Power reserves are an essential part of the electricity sector as they ensure the stable operations of our power grids. The increasing integration of renewables, particularly solar energy, significantly impacts power reserves. Therefore, it's essential to give due attention to these aspects. This is why I've decided to focus some posts on power reserves in Europe, a topic that is more complex and specialized than wholesale markets, which I have explored in several posts already.
This post will focus on the fastest power reserves in Continental Europe, known as Frequency Containment Reserves (FCR), formerly called primary reserves. I will explain some of the technical details of these reserves and how they are currently procured across a large bloc of European countries. As usual on this Substack, I will also present insights on the prices of these specific reserves and link them with the surge of renewables, especially solar. Let’s dive in.
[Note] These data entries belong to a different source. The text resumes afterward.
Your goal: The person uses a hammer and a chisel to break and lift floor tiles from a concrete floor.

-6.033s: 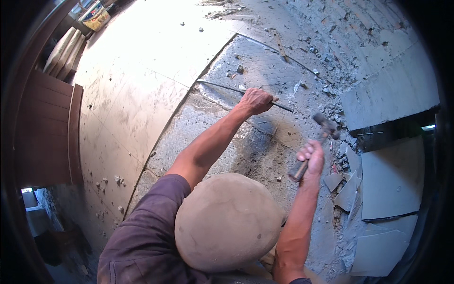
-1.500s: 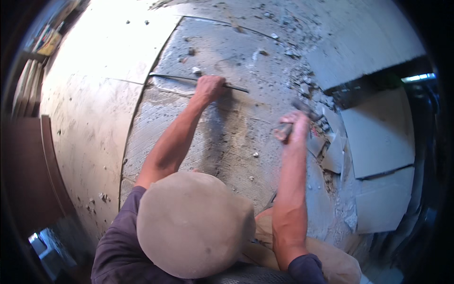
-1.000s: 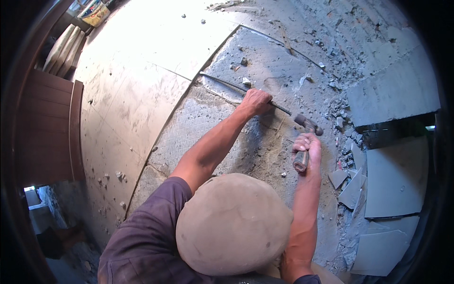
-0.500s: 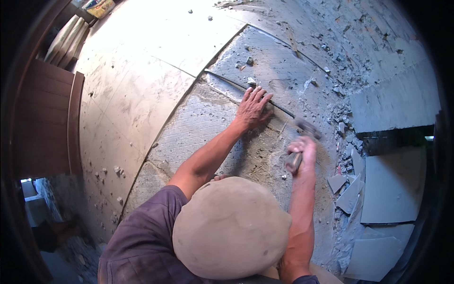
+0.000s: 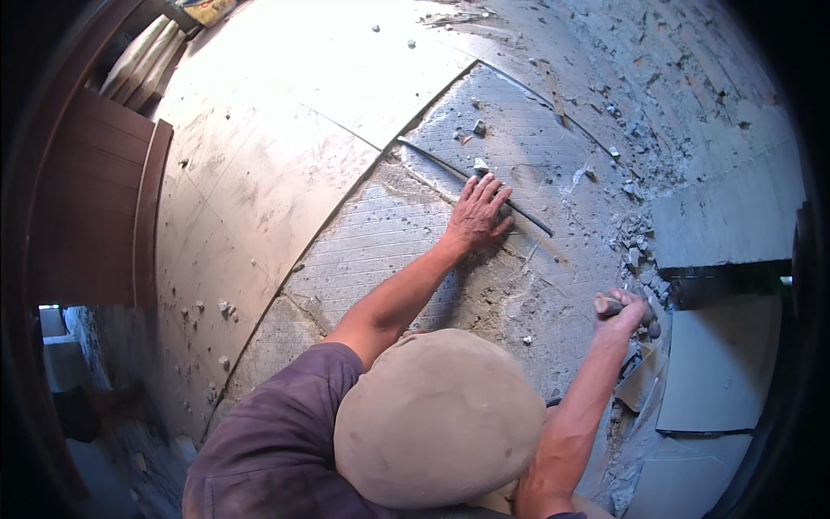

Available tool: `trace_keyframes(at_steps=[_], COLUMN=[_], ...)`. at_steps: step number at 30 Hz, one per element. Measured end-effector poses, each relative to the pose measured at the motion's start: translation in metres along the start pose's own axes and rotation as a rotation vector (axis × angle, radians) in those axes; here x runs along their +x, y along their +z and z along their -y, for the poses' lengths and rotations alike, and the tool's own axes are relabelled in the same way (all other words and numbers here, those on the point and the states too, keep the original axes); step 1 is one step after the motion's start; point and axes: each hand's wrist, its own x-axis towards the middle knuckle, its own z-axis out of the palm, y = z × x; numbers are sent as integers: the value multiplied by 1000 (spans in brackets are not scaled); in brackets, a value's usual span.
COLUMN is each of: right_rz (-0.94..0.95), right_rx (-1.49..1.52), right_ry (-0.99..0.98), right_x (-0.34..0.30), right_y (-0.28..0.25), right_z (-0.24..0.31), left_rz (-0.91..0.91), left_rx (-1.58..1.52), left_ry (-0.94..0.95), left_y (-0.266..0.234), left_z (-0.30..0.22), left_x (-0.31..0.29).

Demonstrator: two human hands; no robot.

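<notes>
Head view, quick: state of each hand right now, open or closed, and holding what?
Left hand: open, spread over the dark rod.
Right hand: closed, holding the hammer.

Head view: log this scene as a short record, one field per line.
Left hand: open, fingers spread over the metal chisel bar
Right hand: closed around the hammer
Bar position: aslant, upper-left end by the edge of the floor tiles
Middle ground: ridged mortar bed
Right side: rubble, tile slabs
Foreground: beige cap

Free room between the hands; rod under left, rubble near right
</notes>
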Motion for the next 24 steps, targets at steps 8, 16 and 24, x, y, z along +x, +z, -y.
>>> trace_keyframes(at_steps=[8, 16, 24], right_rz=[393, 202, -46], right_rx=[24, -94, -277], right_ry=[577, 133, 95], right_x=[-6, 26, -40], right_y=[-4, -18, 23], right_z=[-73, -5, -41], left_rz=[5, -9, -14], left_rx=[-18, -16, -6], left_ry=[-14, -14, -34], left_y=[-3, -1, -3], left_z=[-3, -2, -4], left_x=[3, 1, -1])
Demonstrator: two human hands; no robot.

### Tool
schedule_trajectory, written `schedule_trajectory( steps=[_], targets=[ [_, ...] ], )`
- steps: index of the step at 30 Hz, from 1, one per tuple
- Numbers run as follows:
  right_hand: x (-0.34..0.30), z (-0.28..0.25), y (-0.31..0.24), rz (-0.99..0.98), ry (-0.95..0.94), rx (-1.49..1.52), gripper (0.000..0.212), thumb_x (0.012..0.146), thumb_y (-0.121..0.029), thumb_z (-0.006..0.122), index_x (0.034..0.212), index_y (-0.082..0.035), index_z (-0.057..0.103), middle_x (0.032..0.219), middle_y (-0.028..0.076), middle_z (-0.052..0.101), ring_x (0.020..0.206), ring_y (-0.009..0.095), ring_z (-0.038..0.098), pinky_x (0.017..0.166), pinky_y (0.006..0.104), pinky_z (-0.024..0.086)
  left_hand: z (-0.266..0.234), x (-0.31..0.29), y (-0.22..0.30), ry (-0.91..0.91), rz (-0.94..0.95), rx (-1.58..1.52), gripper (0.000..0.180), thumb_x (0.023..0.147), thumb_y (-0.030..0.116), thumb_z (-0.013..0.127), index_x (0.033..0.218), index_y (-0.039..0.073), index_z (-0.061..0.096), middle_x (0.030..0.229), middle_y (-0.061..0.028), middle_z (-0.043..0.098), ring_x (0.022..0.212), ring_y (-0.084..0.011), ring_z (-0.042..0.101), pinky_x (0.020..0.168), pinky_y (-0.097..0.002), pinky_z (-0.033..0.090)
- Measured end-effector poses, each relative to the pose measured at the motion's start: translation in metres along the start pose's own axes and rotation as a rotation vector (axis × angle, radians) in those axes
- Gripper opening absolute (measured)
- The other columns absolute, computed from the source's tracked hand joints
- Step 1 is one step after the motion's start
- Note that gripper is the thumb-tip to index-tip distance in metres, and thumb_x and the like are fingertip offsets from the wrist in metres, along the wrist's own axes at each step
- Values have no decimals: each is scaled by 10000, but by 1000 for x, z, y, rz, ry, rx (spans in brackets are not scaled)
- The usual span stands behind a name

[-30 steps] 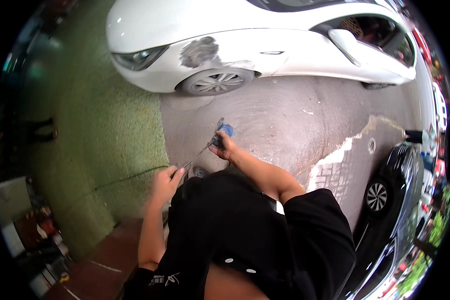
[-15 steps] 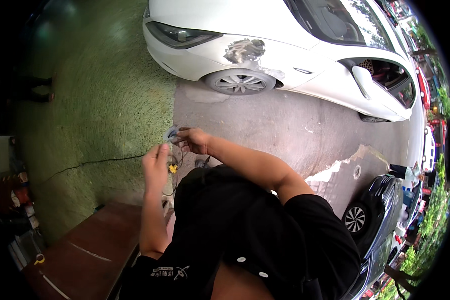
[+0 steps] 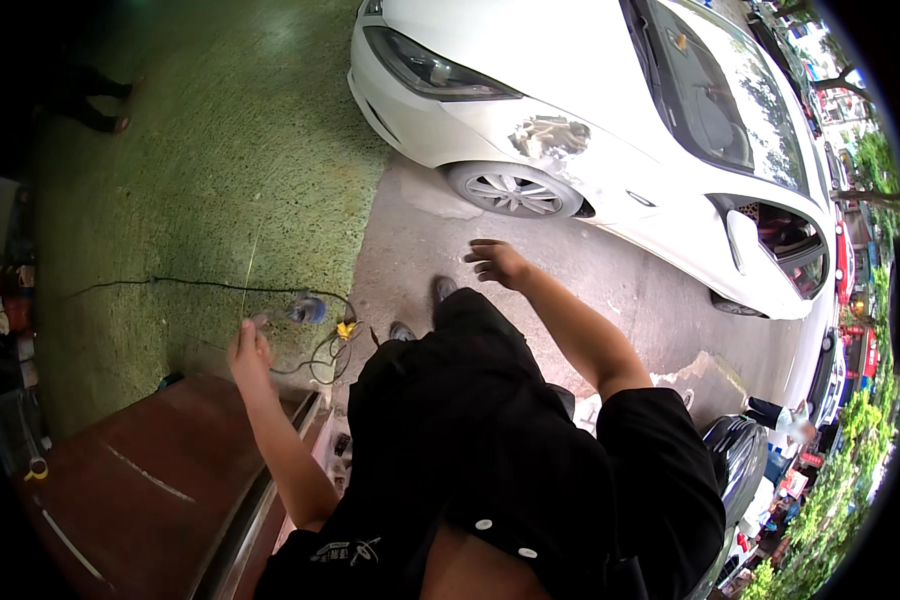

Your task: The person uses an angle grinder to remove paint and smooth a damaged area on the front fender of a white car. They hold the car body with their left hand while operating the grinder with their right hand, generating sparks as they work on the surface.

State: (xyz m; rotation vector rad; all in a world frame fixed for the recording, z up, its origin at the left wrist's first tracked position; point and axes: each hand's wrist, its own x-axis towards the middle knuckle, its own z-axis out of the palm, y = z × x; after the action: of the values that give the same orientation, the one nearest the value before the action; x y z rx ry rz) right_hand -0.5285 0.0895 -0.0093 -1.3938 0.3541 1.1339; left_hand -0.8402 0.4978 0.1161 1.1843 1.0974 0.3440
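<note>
My left hand (image 3: 249, 350) is out over the green floor with its fingers pinched together. Something thin and greyish shows at the fingertips, too blurred to name. Just right of them is a round blue-grey object (image 3: 308, 309) beside a dark cable; I cannot tell whether it touches the hand. My right hand (image 3: 498, 263) is in the air over the grey pavement, fingers spread and holding nothing. Beyond it stands a white car (image 3: 610, 160), its front wheel (image 3: 515, 190) nearest that hand. Above the wheel, the fender carries a rough grey-brown patch (image 3: 550, 137).
A black cable (image 3: 205, 285) crosses the floor to a tangle with a yellow connector (image 3: 346, 330) near my shoes. A reddish-brown panel (image 3: 120, 490) fills the lower left. Another person's legs (image 3: 100, 110) show at upper left. A dark car (image 3: 738, 460) stands at right.
My hands have moved apart from the blue-grey thing they were both at: the left went left and down, the right went right and opened. The view has shifted, with the white car further right.
</note>
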Motion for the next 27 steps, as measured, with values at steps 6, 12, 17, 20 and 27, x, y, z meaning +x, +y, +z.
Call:
schedule_trajectory(
  steps=[6,12,17,20,27],
  targets=[
    [43,-88,-18,57,317,-380,473,1036,-160,628,1483,-39,538,1241,159,719,912,245,713,752,421,634,-17,27,-21,163,-114,-31,319,1131,314,551,965,65,660,648,56,368,521,-69,316,487,-294,252],
    [98,-131,-97,-511,320,-2078,661,969,-137,541,1605,4,429,1656,178,447,1594,344,324,1310,551,260,-30,63,-31,240,-217,-31,266,1136,266,541,1003,73,666,625,63,345,504,-57,279,478,-288,231],
    [183,-111,-216,-468,262,-2532,683,1032,-172,457,1677,-5,311,1787,134,219,1667,295,159,1361,537,121,-35,62,9,427,-371,-71,271,1147,254,524,1116,43,692,624,82,331,503,-35,248,475,-259,207],
    [236,-108,-258,-491,185,-2790,681,1059,-242,445,1687,-19,304,1812,109,161,1678,263,123,1362,517,83,-30,74,29,561,-455,-116,277,1155,260,519,1120,38,681,627,84,301,506,-40,234,472,-254,196],
    [349,-78,-230,-648,-13,-2738,554,1047,-221,447,1562,-26,508,1693,147,410,1616,282,290,1349,501,103,-32,91,45,574,-456,-310,276,1158,261,525,1189,29,671,654,81,279,541,-41,217,488,-244,196]
  ],
)
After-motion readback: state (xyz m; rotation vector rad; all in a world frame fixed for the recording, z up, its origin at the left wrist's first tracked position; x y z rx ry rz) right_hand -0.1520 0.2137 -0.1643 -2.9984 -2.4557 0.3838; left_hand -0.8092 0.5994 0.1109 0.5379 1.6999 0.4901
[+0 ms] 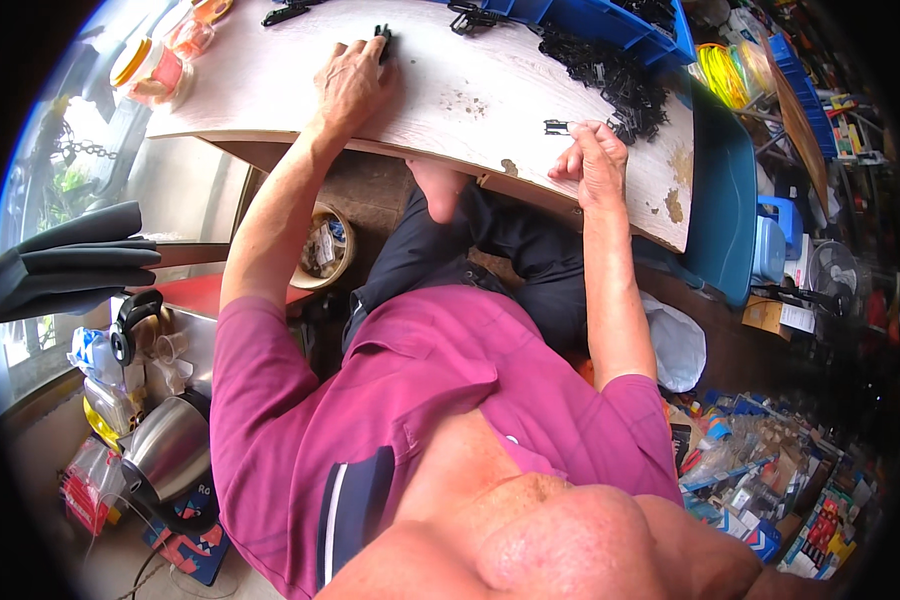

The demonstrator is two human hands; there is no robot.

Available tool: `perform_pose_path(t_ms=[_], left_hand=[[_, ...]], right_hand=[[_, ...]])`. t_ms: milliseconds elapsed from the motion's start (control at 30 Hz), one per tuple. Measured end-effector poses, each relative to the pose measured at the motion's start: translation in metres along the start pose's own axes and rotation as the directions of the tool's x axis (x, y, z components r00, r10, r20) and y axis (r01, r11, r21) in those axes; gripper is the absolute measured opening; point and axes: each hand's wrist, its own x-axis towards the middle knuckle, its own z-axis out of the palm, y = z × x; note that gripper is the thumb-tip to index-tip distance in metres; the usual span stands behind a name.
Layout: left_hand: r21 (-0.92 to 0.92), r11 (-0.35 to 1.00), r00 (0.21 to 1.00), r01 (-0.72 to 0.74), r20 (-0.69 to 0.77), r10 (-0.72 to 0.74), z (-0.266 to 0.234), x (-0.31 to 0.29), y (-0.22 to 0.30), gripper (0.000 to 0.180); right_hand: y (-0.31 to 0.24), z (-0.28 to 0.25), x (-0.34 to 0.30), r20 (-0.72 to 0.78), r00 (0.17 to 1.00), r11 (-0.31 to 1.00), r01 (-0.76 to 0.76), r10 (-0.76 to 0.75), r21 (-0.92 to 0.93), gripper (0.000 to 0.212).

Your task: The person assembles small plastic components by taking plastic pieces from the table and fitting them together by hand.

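On the white table (450, 75), my left hand (352, 88) rests toward the far side, its fingers curled against a small black plastic part (385, 42). Near the table's right front edge, my right hand (600, 165) is closed in a pinch. From its fingertips a slim black plastic clip-like piece (556, 127) sticks out to the left. A heap of similar black pieces (610, 85) lies just beyond my right hand. Further black parts (470, 18) sit at the far edge. The undersides of both hands' fingers are partly hidden.
Behind the heap stands a blue plastic tray (682, 40) with more black pieces. Lidded jars (150, 72) stand at the far left. A teal chair (725, 190) adjoins the table's right side. Below the table is a round bin (342, 262); a steel kettle (170, 445) is at left.
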Motion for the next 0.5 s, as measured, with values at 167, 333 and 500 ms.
perform_pose_path(t_ms=[167,333,500], left_hand=[[0.014,0.997,0.996,0.071,-0.06,-0.07,0.011,0.018,-0.01,0.03],[-0.053,0.997,0.996,0.053,-0.063,-0.056,0.02,0.018,-0.01,0.026],[0.138,0.988,0.997,0.069,-0.042,-0.064,0.018,0.017,-0.015,0.024]], right_hand=[[-0.001,0.0,-0.002,-0.023,1.0,0.999,-0.017,0.016,-0.032,0.01],[0.001,-0.001,-0.002,-0.005,1.0,1.0,-0.005,0.005,-0.016,0.011],[-0.001,0.0,-0.002,0.0,1.0,1.0,0.0,0.0,-0.004,0.013]])
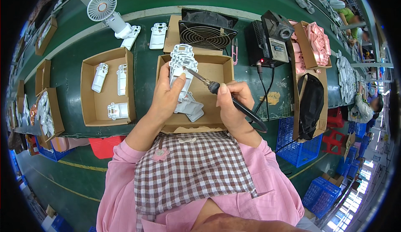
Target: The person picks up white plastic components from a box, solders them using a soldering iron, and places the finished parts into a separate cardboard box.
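Your left hand point(167, 92) pinched a light, stiff white plastic part point(180, 71) by its edges; your right hand point(229, 102), beside it, gripped a soldering iron point(217, 89) pen-style, tip touching.

White plastic moulded part point(182, 67): flat, elongated, with ribbed and cut-out detail at its top end; held upright, slightly tilted, over an open cardboard box. Soldering iron point(225, 96): black handle, slim metal shaft; lies slanted, tip up-left touching the part's right edge near mid-height, handle running down-right, with a black cord trailing from its end.
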The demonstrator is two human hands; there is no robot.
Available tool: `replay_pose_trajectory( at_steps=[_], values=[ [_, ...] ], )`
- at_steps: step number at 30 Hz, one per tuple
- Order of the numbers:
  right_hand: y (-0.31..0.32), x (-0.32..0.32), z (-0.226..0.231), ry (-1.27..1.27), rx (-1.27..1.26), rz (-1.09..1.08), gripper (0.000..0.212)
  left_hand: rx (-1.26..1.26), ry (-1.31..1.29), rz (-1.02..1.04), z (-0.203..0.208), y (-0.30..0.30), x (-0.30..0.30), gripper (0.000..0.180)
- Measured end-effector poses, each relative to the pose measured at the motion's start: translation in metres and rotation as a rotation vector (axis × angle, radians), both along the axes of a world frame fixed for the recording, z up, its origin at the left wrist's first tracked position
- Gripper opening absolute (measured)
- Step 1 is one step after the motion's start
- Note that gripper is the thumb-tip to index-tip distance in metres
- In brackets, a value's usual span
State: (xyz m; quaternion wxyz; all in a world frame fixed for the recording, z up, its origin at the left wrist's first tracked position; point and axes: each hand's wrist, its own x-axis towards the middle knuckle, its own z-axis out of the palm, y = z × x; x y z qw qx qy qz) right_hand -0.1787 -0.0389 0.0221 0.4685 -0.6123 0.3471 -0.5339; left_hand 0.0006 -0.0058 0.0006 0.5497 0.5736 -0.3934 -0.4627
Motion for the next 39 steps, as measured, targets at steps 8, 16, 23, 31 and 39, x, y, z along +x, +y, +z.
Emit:
replay_pose_trajectory(
  at_steps=[8,16,23,31,39],
  values=[
    [0.008,-0.007,0.003,-0.209,-0.006,0.041,0.012,-0.052,0.419,-0.02,0.012,-0.002,-0.001,0.048],
    [0.005,-0.005,0.005,-0.065,-0.029,0.025,0.012,0.015,0.655,0.046,0.02,-0.005,0.0,0.035],
    [0.002,0.002,0.007,-0.037,0.035,0.01,0.014,0.024,0.279,0.066,0.018,-0.003,-0.005,0.026],
    [0.001,0.004,0.004,-0.019,0.033,0.001,0.014,-0.006,0.243,0.088,0.017,-0.001,-0.006,0.032],
    [0.001,0.004,0.003,-0.014,0.021,0.01,0.014,0.011,0.199,0.078,0.018,0.0,-0.007,0.027]
  ],
)
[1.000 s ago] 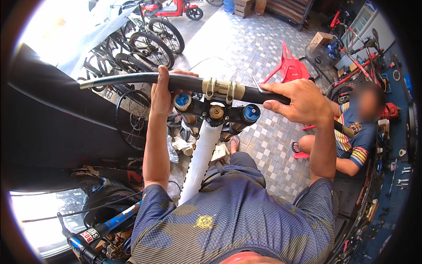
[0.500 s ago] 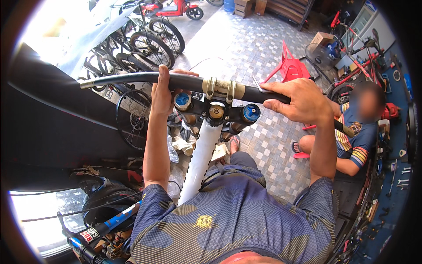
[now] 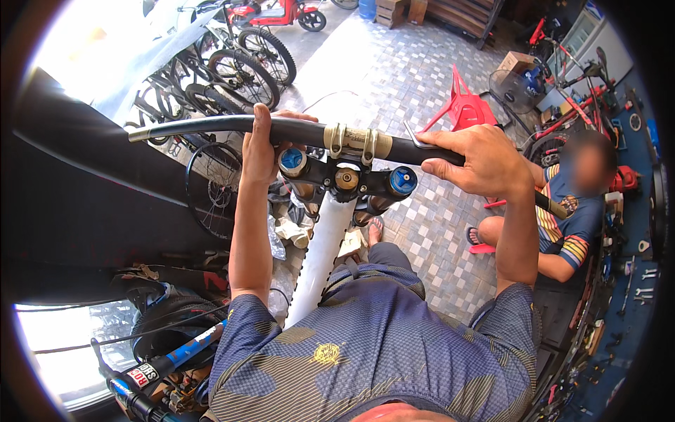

The different power reserves in Continental Europe
Electricity consumption and generation must always be balanced. To maintain this equilibrium, grid operators utilize various power reserves, ranging from the fastest (FCR) to slower reserves. The graphic below illustrates the different types of power reserves used in Europe.
It is not my objective to review all the details of the different power reserves. For more information and context, you can consult the interesting pages of Next-Kraftwerke: FCR, aFRR, or the Electricity Balancing Guideline (EBGL).
FCR procurement
To describe the evolution of FCR prices, it's essential to explain some specificities of FCR procurement1. Currently, nine European countries organize a daily joint tender to procure FCR, amounting to 1,503 MW of the 3,000 MW required for continental Europe. These countries are Austria, Belgium, the Czech Republic, Denmark, Germany, France, the Netherlands, Slovenia, and Switzerland.
The total demand per country is based on its relative size (e.g., Belgium must procure 93 MW in 2024, while France must procure 486 MW). Each country must procure at least 30% of its demand locally. For larger countries, total export capacity is restricted as follows for 2024: 145 MW in France, 176 MW in the Denmark/Germany block, and 100 MW for all other countries combined.
FCR operates as a capacity-only market, meaning that only the availability of the reserves is remunerated, not their activation2. Procurement occurs daily in blocks of four hours, resulting in six auctions per day. The blocks are as follows: 0 to 4 AM, 4 to 8 AM, and so on.
It should be noted that in some countries, FCR is not subject to a market mechanism. Instead, certain transmission system operators oblige some large producers to provide these reserves on a compulsory basis.
In case FCR is procured through a market mechanism, the cost would in general be included in the transmission tariff. If some producers must provide it without remuneration, the FCR cost would be supported by them3.
Market trends since 2023
The tables below present market trends since 2023. On the left side, you'll find the average price per MW for a four-hour block, broken down by month. On the right side, you'll see the average position of each country, indicating whether they are net exporters or importers of FCR to neighboring countries. My observations are as follows4:
FCR constitutes a very small fraction of the total cost of providing power. For instance, 3,000 MW valued at the average German FCR price in 2023 amounts to approximately €328 million per year. In comparison, the total electricity consumption in the EU was 2,696 TWh in 2023. At a valuation of €80 per MWh, this equates to €216 billion, or 600 times more. Even considering the higher Belgian prices at the end of 2023, the total market value of FCR remains under 1% of the economic valuation of electricity consumption5.
There was one exceptional price event observed in the Netherlands in November 2023: for one block, the price soared to €77,777 per MW, which is over a thousand times the average price and nearly equivalent to one year's remuneration in just four hours.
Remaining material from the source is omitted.